The fight of the year is literally hours away. Both Canelo Alvarez and Gennady Golovkin are on the final stretch of their training and will meet in Las Vegas for their weigh-ins before going toe-to-toe in the ring. As the two boxers prepare and fans begin their own preparations to converge at Las Vegas for the fight, HBO Sports has done their part to raise the anticipation levels by releasing the second part of their special, “24/7 – Canelo/Golovkin.” Below are some of the most revealing moments in an episode that digs into each fighter’s strengths and weaknesses.

Golovkin’s previous opponent, Daniel Jacobs, may have revealed some of GGG’s weaknesses.
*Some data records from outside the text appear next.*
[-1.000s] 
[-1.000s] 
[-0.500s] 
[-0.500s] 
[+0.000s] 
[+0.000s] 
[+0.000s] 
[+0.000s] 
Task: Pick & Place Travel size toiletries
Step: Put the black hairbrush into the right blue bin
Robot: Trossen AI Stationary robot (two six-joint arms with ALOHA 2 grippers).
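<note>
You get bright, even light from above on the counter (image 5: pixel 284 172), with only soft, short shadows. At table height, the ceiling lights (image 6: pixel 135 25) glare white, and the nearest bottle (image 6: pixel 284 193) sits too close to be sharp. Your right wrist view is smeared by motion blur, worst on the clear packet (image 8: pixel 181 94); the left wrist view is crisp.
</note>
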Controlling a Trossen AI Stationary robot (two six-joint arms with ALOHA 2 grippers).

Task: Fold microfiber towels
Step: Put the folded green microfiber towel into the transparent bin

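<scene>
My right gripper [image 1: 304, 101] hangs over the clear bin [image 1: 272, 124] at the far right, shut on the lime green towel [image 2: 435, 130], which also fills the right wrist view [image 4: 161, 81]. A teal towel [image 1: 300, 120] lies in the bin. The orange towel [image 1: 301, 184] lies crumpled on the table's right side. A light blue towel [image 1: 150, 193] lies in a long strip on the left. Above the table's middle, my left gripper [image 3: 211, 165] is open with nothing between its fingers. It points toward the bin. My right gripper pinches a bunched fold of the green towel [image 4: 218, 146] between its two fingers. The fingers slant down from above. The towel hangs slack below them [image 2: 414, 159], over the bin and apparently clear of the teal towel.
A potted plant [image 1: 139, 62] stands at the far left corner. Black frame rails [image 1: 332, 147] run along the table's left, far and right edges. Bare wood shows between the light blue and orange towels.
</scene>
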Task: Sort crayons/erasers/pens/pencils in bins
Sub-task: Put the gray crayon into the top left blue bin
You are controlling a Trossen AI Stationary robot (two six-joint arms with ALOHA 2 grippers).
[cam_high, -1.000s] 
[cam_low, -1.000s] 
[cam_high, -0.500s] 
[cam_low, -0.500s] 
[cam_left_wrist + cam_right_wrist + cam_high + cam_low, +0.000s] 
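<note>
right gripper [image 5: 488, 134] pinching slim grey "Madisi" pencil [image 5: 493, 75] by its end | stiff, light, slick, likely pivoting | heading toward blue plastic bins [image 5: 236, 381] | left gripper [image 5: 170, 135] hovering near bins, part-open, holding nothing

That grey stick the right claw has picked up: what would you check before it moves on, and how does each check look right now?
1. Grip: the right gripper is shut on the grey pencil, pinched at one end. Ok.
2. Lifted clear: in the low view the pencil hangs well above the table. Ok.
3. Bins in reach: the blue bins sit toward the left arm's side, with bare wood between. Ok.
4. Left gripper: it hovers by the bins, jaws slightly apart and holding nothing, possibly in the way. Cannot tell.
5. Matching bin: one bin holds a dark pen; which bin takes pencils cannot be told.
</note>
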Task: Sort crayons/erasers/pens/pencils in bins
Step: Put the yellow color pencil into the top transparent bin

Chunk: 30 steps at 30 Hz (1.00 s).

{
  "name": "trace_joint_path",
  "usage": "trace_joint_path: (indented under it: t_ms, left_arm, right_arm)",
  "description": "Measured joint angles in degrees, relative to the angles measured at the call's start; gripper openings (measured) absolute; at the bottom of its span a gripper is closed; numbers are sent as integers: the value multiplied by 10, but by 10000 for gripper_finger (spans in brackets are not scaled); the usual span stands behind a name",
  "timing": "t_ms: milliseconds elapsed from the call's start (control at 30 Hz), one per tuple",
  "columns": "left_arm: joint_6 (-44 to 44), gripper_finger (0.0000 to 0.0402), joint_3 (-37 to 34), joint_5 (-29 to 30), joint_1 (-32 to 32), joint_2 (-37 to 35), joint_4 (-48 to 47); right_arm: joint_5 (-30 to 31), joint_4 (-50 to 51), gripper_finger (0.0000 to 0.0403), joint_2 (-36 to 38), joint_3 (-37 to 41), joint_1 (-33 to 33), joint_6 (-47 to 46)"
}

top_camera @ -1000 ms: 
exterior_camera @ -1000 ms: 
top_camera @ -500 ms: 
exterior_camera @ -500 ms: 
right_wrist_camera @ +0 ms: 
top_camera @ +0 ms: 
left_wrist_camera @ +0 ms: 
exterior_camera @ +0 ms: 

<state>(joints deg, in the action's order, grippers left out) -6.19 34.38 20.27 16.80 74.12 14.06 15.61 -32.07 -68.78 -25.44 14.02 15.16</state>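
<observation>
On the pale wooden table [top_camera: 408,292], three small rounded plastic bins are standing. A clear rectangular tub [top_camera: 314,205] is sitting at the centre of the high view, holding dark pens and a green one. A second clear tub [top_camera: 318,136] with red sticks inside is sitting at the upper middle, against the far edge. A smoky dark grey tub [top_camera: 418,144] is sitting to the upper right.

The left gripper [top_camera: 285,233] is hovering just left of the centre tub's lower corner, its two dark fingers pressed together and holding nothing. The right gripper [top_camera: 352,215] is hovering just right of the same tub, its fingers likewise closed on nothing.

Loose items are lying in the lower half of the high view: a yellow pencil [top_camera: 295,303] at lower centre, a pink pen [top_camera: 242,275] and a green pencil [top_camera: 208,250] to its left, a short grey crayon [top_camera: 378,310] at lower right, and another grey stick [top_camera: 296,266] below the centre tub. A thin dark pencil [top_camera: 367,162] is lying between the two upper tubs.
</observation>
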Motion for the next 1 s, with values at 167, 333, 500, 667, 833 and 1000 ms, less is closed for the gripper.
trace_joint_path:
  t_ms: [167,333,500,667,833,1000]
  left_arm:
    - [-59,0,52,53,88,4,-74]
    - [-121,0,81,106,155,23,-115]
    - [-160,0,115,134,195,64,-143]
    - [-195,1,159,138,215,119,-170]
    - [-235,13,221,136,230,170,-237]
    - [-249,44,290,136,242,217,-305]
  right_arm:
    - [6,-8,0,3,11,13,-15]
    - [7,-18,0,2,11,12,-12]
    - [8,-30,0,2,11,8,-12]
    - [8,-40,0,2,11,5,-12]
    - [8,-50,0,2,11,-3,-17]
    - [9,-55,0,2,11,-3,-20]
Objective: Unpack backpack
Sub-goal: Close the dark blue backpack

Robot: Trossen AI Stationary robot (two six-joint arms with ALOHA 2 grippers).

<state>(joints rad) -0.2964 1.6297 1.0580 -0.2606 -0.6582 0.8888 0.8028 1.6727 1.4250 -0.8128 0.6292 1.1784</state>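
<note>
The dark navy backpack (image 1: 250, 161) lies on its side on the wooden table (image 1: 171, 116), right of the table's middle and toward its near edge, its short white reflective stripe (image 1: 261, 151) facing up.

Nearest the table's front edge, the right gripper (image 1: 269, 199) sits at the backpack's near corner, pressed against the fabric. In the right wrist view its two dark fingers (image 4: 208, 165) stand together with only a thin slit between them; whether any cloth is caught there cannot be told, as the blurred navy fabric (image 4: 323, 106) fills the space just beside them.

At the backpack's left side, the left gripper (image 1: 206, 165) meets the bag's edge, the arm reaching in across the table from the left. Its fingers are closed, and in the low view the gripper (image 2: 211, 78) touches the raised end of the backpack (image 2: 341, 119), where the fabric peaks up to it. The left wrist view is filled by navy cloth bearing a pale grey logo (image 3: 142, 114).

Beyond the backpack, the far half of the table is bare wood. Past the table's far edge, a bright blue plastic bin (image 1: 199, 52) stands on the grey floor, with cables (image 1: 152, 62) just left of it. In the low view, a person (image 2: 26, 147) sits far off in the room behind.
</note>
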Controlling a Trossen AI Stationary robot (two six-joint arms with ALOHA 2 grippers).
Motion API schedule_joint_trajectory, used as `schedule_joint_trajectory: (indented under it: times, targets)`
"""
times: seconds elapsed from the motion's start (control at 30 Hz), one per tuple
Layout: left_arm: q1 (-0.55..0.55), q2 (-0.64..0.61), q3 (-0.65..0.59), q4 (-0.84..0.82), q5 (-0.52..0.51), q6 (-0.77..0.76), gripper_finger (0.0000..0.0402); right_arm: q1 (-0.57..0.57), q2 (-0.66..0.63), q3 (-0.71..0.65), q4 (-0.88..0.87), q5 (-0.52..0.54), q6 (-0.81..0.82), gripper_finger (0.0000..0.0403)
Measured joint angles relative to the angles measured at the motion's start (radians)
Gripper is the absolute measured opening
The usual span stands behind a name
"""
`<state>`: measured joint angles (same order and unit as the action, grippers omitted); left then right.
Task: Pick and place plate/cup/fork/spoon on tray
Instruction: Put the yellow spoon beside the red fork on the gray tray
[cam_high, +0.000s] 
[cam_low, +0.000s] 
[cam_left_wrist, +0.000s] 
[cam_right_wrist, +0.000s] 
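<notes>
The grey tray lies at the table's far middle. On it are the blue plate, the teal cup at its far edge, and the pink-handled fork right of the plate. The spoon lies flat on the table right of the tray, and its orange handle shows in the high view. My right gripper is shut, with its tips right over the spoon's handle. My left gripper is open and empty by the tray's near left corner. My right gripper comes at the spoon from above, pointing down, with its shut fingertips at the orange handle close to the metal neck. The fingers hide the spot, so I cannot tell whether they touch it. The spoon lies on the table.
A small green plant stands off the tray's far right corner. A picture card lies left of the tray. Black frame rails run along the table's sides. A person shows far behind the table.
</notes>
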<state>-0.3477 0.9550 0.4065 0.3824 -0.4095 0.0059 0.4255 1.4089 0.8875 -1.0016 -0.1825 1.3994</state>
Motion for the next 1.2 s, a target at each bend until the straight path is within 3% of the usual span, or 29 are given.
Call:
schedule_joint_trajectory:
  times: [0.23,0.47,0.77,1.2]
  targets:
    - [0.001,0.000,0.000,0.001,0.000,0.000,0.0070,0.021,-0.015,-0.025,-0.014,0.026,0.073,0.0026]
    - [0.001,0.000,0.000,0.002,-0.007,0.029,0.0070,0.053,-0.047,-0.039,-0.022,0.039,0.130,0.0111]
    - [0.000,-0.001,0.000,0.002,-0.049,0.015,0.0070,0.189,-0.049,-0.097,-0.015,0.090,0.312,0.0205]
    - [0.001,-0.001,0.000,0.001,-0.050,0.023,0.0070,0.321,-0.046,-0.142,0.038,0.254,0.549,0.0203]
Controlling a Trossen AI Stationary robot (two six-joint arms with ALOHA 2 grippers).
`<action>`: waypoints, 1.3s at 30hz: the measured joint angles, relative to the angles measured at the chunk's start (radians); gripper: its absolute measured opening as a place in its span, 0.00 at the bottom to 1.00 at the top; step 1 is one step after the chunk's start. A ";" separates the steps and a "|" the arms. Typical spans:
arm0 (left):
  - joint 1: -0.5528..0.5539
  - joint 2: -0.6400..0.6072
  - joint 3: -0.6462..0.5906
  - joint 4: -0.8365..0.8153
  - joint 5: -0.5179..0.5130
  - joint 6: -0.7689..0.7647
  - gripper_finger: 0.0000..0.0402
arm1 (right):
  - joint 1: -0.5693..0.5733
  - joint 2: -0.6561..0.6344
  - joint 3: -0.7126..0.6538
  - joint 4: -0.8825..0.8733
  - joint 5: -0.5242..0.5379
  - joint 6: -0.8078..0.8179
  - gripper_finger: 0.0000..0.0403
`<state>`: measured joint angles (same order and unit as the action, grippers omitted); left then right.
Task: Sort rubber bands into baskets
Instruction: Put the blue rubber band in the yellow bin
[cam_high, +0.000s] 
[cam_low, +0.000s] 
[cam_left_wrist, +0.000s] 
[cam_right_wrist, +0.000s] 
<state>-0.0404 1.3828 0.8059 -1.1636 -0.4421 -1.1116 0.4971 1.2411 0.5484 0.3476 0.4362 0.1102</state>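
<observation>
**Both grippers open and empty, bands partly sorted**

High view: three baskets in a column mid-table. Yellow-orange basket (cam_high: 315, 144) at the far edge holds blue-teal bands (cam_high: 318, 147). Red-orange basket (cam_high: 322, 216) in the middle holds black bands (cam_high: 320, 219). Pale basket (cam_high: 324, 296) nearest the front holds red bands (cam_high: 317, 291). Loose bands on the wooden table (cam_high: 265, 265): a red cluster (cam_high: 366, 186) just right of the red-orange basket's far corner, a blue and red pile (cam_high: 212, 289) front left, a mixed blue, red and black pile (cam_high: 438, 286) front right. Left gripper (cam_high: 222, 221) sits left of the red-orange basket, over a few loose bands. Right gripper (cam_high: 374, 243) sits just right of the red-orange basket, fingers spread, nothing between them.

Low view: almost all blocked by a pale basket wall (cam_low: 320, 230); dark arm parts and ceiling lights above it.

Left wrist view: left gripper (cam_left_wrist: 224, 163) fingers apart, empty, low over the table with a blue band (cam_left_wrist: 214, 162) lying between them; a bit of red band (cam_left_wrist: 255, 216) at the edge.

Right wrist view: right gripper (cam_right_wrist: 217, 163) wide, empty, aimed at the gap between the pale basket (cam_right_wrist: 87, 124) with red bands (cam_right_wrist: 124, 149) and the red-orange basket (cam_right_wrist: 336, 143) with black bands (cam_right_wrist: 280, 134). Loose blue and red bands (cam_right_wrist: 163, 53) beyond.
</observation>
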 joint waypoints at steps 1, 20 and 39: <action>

CREDIT: Credit: Youtube/HBO Sports

Early in the episode, GGG’s trainer, Abel Sanchez, rewatches his boxer’s fight against Daniel Jacobs in March of this year. GGG defeated Jacobs but the latter shocked the boxing world when he regained his footing after an early knockdown and went the full 12 rounds against GGG. Jacobs is the only fighter to date to have done so. Jacobs managed to win a few rounds and landed a number of good punches but lost by decision.

GGG relaxes with some ping-pong but it’s clear he’s a competitor.

CREDIT: Credit: Youtube/HBO Sports

GGG and his training team are isolated in the mountains of Big Bear, Calif., so the boxer takes a needed mental break from training by going mano-a-mano with Sanchez on a round of ping-pong. It’s clear he is no less competitive with a paddle as he is with a glove.

Canelo meets a fellow Mexican champ, decorated jockey Victor Espinoza.

CREDIT: Credit: Youtube/HBO Sports

Canelo spends some down time from training in San Diego by visiting Mexican horse racing jockey Victor Espinoza. Canelo’s love of all things equine is well-known and it shows in the clip. Espinoza made global headlines two years ago when he became the first jockey in 39 years to win the Triple Crown. He is also the first Latino jockey (and the oldest) to win the Crown.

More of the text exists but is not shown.